Data normalization is an important issue in data mining when the expression of feature vectors, when different features are listed together, due to the expression of the features themselves lead to the absolute value of the small data is eaten by the big data "eat" the situation, this time we need to do is the extracted features vector for normalization to ensure that each feature is treated equally by the classifier. Below I describe several common Normalization Method, and provide the corresponding python implementation (actually very simple):

1. (0,1) Normalization:

This is the simplest and easiest way to think of, by iterating over each piece of data in the feature vector, recording the Max and Min's and normalizing the data by using Max-Min as the base (i.e., Min=0, Max=1):


LaTex:{x}_{normalization}=\frac{x-Min}{Max-Min}

Python implementation:

def MaxMinNormalization(x,Max,Min):
	x = (x - Min) / (Max - Min);
	return x;

Just use () and () directly to find the size, and try not to use python's built-in max() and min() unless you like to manage numbers in a List.
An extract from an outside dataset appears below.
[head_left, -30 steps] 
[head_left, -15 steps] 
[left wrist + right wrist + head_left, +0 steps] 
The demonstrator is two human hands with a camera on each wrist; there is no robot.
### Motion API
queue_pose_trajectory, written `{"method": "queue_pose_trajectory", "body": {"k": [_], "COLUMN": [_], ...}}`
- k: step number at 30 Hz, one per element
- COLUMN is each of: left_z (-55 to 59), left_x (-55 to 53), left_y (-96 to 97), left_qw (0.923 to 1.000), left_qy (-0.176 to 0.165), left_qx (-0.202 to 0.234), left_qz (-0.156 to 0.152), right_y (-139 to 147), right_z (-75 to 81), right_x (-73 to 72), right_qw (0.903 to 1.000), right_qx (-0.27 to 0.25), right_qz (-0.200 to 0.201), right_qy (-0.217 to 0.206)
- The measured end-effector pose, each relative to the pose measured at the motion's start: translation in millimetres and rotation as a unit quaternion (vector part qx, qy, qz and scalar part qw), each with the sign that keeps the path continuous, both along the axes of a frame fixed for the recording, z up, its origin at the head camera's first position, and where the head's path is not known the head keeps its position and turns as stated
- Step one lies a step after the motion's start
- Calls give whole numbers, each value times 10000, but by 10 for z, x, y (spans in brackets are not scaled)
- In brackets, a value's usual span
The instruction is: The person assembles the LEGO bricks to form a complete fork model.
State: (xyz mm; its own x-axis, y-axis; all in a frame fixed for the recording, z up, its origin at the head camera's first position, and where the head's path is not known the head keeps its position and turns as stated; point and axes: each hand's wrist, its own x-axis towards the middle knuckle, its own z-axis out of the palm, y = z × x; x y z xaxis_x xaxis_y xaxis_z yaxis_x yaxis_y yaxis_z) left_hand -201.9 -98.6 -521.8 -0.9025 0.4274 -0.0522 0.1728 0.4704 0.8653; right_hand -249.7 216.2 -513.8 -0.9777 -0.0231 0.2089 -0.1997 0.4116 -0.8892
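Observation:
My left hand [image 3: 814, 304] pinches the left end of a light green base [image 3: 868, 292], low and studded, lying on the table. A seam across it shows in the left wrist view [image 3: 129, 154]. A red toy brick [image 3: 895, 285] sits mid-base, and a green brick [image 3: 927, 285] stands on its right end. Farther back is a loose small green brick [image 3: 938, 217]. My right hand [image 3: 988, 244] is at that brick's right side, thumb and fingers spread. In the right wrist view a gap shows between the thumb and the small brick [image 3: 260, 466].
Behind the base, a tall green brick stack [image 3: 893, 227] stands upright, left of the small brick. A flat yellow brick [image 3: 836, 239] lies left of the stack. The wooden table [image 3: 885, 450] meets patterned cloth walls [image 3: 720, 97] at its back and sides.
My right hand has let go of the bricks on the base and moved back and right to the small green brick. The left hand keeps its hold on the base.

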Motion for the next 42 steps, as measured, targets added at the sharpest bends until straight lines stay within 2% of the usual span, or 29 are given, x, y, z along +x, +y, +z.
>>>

2. Z-score standardization:

This method gives the original data mean (mean) and standard deviation (standard deviation) to standardize the data. The processed data meets the standard normal distribution, that is, the mean is 0, the standard deviation is 1, the key here is the composite standard normal distribution, I personally believe that to a certain extent changed the distribution of features, on the use of the experience of welcome to discuss, I'm not very familiar with this kind of standardization, the transformation function is:


LaTex:{x}_{normalization}=\frac{x-\mu }{\sigma }

Python implementation:

def Z_ScoreNormalization(x,mu,sigma):
	x = (x - mu) / sigma;
	return x;

Same here, just use () for mu (i.e., mean) and () for sigma (i.e., standard deviation).

3、Sigmoid function

Sigmoid function is a function with an S-shaped curve, is a good threshold function, centrosymmetric at (0, 0.5), in the (0, 0.5) has a relatively large slope, and when the data tends to positive infinity and negative infinity, the mapped value will infinitely converge to 1 and 0, is a very personal favorite "normalization method! ", the reason for quotation marks because I think the Sigmoid function in the threshold segmentation also has a very good performance, according to the formula changes, you can change the segmentation threshold, here as a normalization method, we only consider (0, 0.5) as the segmentation threshold for the case of the point:


LaTex:{x}_{normalization}=\frac{1}{1+{e}^{-x}}

Python implementation:

def sigmoid(X,useStatus):
	if useStatus:
		return 1.0 / (1 + (-float(X)));
	else:
		return float(X);

Here useStatus manages the status of whether or not to use sigmoid, for debugging purposes.

This is the whole content of this article.